Gray Shower vs Vintage Vogue
Both from Benjamin Moore's palette. Gray Shower reads as blue-grey, while Vintage Vogue reads as green-grey — two distinct hue families, not close cousins. Gray Shower (LRV 18) reflects noticeably more light than Vintage Vogue (LRV 12), a difference of 6 points that becomes especially apparent in rooms with limited natural light. Gray Shower runs blue while Vintage Vogue is decidedly green, which means they'll respond very differently to warm vs cool light sources. With a ΔE of 15.0, the contrast is hard to miss. These aren't variations on a theme — they're two different answers to the same question. Below you'll find 2 real-room photo comparisons where both colors appear side by side, plus 5 simulated room previews.

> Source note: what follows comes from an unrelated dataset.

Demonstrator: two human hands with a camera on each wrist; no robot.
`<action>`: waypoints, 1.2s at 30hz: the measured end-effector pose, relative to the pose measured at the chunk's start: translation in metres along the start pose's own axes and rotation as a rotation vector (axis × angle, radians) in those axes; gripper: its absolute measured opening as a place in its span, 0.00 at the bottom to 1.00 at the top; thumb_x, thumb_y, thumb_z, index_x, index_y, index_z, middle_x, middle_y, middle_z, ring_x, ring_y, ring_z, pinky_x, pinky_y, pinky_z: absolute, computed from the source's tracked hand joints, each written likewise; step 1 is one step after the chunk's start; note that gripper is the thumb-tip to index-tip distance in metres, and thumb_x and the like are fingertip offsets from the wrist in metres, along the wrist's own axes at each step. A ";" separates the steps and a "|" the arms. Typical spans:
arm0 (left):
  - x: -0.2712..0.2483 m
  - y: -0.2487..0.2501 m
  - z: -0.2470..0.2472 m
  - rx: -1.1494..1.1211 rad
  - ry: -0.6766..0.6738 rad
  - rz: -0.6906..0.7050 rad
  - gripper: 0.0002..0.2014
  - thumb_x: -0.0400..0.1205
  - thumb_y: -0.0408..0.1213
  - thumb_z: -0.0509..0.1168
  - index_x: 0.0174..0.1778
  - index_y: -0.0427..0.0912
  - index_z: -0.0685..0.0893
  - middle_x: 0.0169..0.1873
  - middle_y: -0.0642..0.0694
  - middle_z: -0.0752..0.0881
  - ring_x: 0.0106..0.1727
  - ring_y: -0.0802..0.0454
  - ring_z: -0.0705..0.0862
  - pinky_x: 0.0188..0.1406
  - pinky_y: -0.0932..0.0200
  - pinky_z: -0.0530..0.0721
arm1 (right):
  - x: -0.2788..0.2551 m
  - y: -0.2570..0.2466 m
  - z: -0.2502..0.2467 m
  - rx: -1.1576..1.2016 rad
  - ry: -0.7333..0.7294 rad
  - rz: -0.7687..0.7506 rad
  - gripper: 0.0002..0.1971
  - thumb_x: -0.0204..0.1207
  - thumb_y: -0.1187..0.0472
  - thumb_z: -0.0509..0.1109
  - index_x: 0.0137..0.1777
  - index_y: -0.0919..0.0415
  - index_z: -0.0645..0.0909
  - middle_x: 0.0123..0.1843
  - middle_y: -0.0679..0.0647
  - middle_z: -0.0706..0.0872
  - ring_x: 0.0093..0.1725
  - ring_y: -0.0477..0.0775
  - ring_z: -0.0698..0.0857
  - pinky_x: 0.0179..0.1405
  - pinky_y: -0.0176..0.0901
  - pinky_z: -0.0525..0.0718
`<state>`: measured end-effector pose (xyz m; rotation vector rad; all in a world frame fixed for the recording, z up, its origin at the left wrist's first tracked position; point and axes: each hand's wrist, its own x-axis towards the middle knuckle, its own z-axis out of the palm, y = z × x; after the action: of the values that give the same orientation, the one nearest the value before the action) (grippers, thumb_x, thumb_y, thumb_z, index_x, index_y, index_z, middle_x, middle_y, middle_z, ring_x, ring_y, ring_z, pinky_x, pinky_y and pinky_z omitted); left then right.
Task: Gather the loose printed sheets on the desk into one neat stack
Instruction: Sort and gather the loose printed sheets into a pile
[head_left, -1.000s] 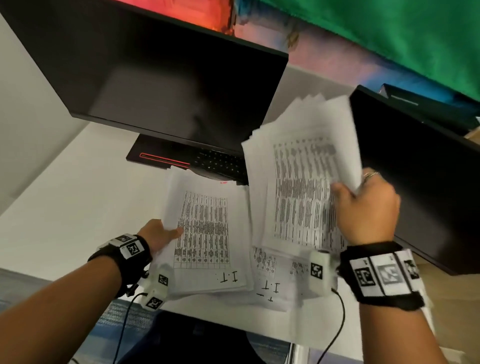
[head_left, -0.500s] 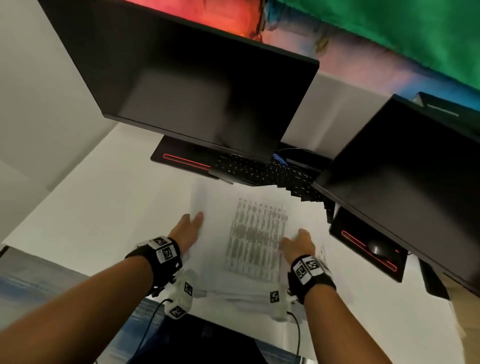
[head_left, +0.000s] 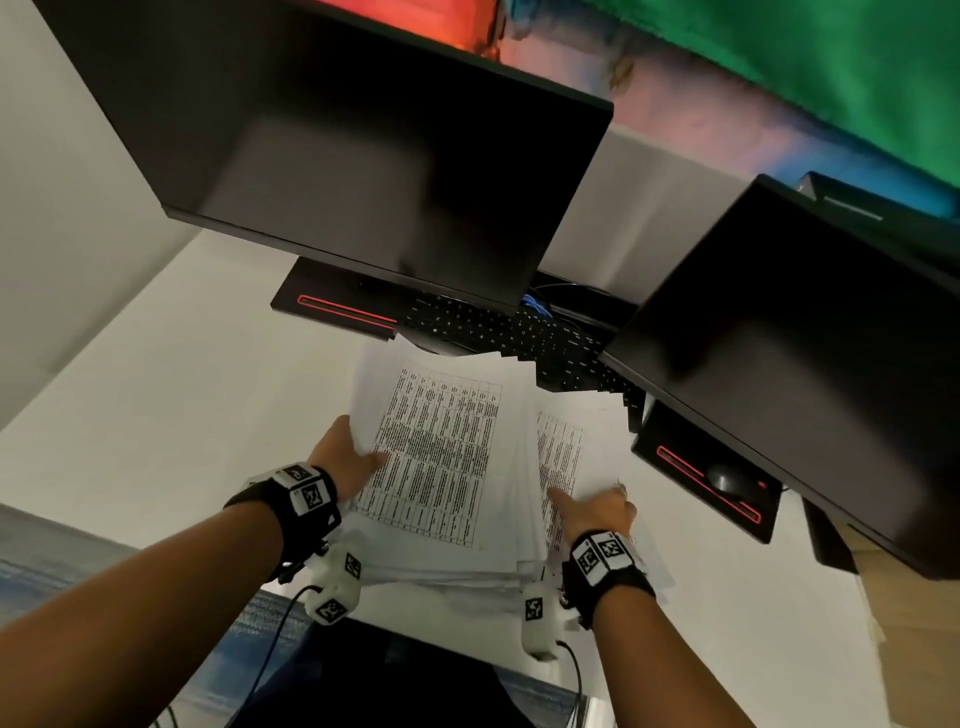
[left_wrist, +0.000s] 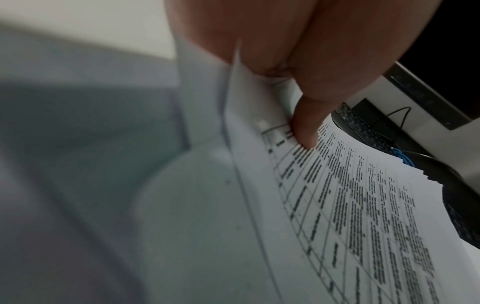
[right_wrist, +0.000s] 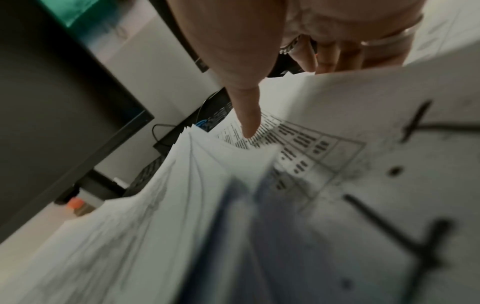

Gray Shower vs Vintage Vogue in Real Spaces
2 real rooms side by side. Seeing Gray Shower and Vintage Vogue in actual rooms makes the difference concrete; browse the spaces below to get a feel for how each color lives on a wall.
Bedroom
The context that matters most in a bedroom is how a color reads under a bedside lamp at night, not under noon daylight. Gray Shower reads slightly lighter here — a subtle but real difference in how open the space feels.
Kitchen Cabinets
Kitchen cabinets are constantly compared against adjacent materials, which means subtle differences between these two become much more visible. Gray Shower reads slightly lighter here — a subtle but real difference in how open the space feels.
Color Details
Gray Shower vs Vintage Vogue Simulated Comparison
5 simulated room previews — drag the slider on each to see Gray Shower on one side and Vintage Vogue on the other.
Digital color is approximate. These simulations are generated from the manufacturer's hex values and overlaid on grayscale room photos — your screen's calibration, brightness, and viewing angle all affect how they render. Before committing to either color, test physical samples in your own space under the light you actually live with.
More Gray Shower comparisons
See how Gray Shower stacks up against other well-photographed colors across different brands and tones.